**Directions for this task**
Write out the data that follows. Keep every character unchanged.

**Data section**
────────

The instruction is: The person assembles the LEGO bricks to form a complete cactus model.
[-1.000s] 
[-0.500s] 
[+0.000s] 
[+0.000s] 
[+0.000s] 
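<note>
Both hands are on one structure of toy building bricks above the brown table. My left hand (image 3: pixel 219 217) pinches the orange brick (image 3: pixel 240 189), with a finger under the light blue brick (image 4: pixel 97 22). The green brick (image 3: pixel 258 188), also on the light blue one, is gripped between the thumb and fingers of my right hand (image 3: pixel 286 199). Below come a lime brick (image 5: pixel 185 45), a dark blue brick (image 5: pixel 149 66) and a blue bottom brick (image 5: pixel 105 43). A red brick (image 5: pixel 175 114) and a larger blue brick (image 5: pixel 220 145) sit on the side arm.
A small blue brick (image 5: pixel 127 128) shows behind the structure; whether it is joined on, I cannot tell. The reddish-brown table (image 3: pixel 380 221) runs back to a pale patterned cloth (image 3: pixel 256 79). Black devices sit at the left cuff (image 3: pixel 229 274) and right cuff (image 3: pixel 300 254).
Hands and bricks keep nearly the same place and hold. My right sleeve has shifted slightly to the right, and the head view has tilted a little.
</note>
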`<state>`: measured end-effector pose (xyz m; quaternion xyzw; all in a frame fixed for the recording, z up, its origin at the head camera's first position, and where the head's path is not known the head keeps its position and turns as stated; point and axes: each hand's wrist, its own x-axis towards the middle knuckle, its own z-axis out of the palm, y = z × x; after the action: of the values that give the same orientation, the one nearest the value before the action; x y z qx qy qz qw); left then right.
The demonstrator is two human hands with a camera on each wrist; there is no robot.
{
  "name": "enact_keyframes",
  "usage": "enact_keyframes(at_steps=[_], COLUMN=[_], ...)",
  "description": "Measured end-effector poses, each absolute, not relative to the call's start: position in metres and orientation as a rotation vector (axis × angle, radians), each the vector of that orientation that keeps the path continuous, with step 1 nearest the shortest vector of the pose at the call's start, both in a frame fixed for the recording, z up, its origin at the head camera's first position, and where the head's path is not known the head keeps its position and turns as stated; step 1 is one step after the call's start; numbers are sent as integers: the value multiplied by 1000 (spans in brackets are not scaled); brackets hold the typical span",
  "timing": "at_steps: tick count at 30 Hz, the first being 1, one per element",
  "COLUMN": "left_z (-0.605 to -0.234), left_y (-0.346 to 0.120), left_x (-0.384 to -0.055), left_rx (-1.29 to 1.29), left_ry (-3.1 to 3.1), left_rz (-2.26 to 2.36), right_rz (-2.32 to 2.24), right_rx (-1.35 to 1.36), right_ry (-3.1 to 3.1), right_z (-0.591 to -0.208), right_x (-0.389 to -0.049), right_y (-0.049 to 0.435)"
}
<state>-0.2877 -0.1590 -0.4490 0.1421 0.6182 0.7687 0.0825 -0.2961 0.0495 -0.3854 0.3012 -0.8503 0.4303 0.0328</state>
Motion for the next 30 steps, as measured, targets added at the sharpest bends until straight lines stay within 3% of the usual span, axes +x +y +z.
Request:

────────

**Task response**
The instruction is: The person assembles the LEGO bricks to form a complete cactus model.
[-1.000s] 
[-0.500s] 
[+0.000s] 
[+0.000s] 
[+0.000s] 
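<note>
Both hands are on one structure of toy building bricks above the brown table. My left hand (image 3: pixel 219 217) pinches the orange brick (image 3: pixel 240 189), with a finger under the light blue brick (image 4: pixel 97 22). The green brick (image 3: pixel 258 188), also on the light blue one, is gripped between the thumb and fingers of my right hand (image 3: pixel 286 199). Below come a lime brick (image 5: pixel 185 45), a dark blue brick (image 5: pixel 149 66) and a blue bottom brick (image 5: pixel 105 43). A red brick (image 5: pixel 175 114) and a larger blue brick (image 5: pixel 220 145) sit on the side arm.
A small blue brick (image 5: pixel 127 128) shows behind the structure; whether it is joined on, I cannot tell. The reddish-brown table (image 3: pixel 380 221) runs back to a pale patterned cloth (image 3: pixel 256 79). Black devices sit at the left cuff (image 3: pixel 229 274) and right cuff (image 3: pixel 300 254).
Hands and bricks keep nearly the same place and hold. My right sleeve has shifted slightly to the right, and the head view has tilted a little.
</note>
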`<state>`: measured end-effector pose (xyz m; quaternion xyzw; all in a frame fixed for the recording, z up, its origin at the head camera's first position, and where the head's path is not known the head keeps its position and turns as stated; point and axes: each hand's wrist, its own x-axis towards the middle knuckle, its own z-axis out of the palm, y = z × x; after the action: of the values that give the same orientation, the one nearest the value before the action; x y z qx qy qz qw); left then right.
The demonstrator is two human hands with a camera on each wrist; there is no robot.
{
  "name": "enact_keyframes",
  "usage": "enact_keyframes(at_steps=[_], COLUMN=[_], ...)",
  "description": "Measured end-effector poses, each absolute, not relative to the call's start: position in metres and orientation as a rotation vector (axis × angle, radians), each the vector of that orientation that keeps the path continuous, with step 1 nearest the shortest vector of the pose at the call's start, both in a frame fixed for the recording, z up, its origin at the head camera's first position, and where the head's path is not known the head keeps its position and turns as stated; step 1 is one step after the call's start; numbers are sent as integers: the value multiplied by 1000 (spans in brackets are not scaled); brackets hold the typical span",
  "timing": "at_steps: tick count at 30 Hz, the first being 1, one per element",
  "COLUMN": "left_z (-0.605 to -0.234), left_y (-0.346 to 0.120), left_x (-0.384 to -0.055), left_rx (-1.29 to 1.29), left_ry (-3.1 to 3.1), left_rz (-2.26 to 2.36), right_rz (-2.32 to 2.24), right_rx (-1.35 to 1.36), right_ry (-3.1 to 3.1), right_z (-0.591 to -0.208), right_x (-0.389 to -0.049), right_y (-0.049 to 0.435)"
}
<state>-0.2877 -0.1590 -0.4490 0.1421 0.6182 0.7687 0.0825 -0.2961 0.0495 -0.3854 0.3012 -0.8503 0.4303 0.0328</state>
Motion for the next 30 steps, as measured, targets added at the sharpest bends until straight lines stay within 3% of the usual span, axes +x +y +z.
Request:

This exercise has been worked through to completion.